• _What to do_
Would you retype the listing below word for word, without any of its pictures?
-- Opening Marker --
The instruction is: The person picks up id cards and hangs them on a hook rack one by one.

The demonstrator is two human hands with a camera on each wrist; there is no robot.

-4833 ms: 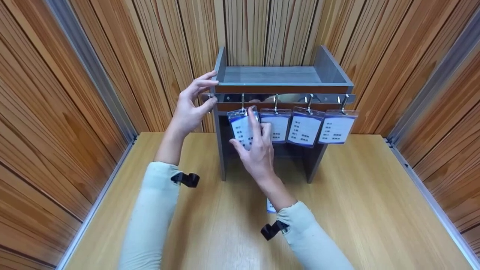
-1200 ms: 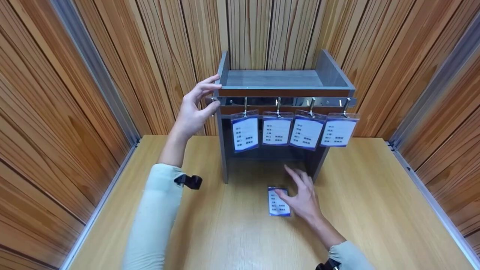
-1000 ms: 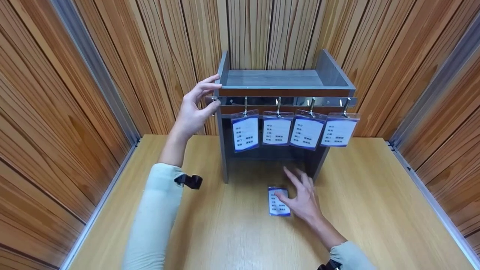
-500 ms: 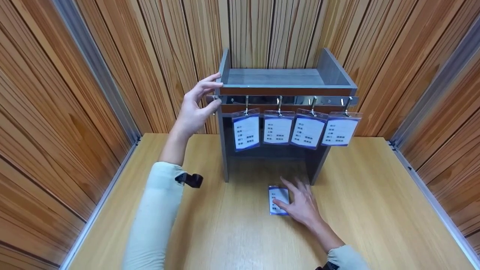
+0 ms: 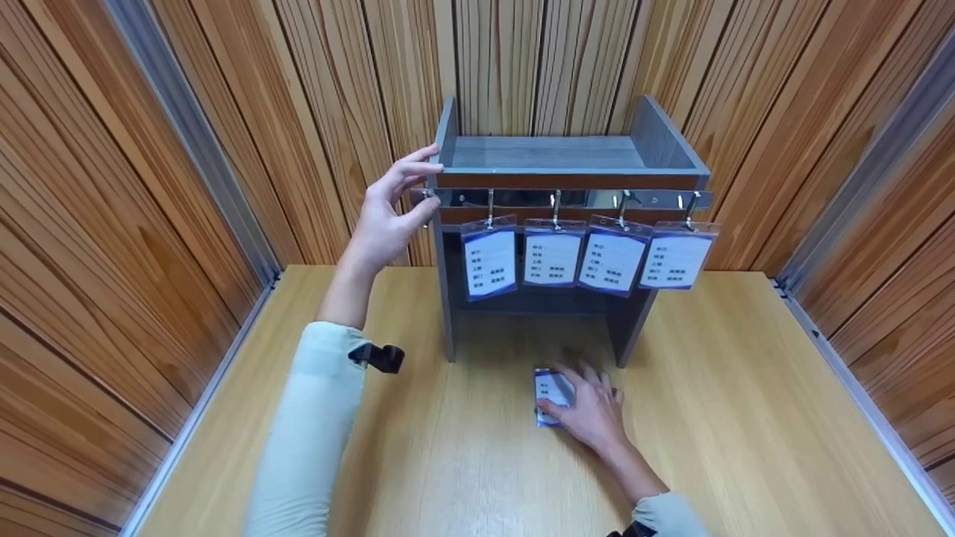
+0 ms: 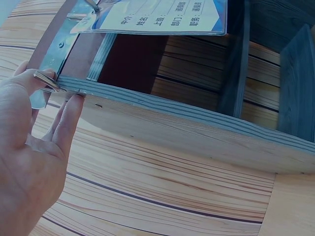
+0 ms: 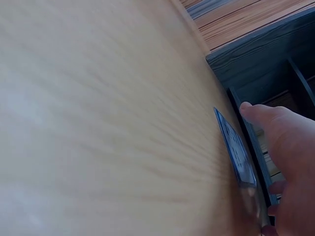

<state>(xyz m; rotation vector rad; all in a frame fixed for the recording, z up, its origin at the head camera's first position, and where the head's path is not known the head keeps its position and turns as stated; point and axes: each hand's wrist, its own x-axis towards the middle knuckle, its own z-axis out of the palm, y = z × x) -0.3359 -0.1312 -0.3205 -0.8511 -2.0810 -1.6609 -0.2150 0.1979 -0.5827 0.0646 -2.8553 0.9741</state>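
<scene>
My left hand [image 5: 388, 216] grips the left end of the metal hook rail [image 5: 522, 198] at the grey shelf's side; in the left wrist view my thumb lies by the end hook [image 6: 47, 81], fingers behind. From the rail hang several clear ID badge holders with white and blue cards, the leftmost badge [image 5: 489, 261] tilted. Another ID badge [image 5: 547, 384] lies flat on the table below. My right hand [image 5: 593, 414] is over its right part, thumb and fingers spread around it. The right wrist view has the thumb raised above that badge [image 7: 236, 150].
The grey shelf [image 5: 574, 155] stands on the wooden table [image 5: 418, 462], against the wood-panelled back wall [image 5: 358, 89]. Its side panels [image 5: 630, 328] reach down behind the lying badge. Panelled walls with metal edge strips [image 5: 858, 395] flank the table.
My right hand has left the leftmost hanging badge and come down to the badge on the table; lately its fingers have drawn in over it. My left hand stays at the rail's end.
</scene>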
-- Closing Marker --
• _Response area_
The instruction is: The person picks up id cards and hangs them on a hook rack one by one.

The demonstrator is two human hands with a camera on each wrist; there is no robot.

-4833 ms: 
-1200 ms: 
-1000 ms: 
-500 ms: 
+0 ms: 
+0 ms: 
+0 ms: 

<state>(xyz m; rotation vector rad; all in a frame fixed for the recording, z up, its origin at the head camera's first position, and where the head's path is not known the head keeps its position and turns as stated; point and axes: each hand's wrist, its own x-axis towards the middle knuckle, its own z-axis out of the palm, y = z × x) -0.3359 -0.1312 -0.3205 -0.8511 -2.0810 -1.6609 -0.2150 0.1979 -0.5827 0.0646 -2.8553 0.9741</state>
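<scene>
My left hand [image 5: 388, 216] grips the left end of the metal hook rail [image 5: 522, 198] at the grey shelf's side; in the left wrist view my thumb lies by the end hook [image 6: 47, 81], fingers behind. From the rail hang several clear ID badge holders with white and blue cards, the leftmost badge [image 5: 489, 261] tilted. Another ID badge [image 5: 547, 384] lies flat on the table below. My right hand [image 5: 593, 414] is over its right part, thumb and fingers spread around it. The right wrist view has the thumb raised above that badge [image 7: 236, 150].
The grey shelf [image 5: 574, 155] stands on the wooden table [image 5: 418, 462], against the wood-panelled back wall [image 5: 358, 89]. Its side panels [image 5: 630, 328] reach down behind the lying badge. Panelled walls with metal edge strips [image 5: 858, 395] flank the table.
My right hand has left the leftmost hanging badge and come down to the badge on the table; lately its fingers have drawn in over it. My left hand stays at the rail's end.
</scene>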

There is no additional output for this exercise.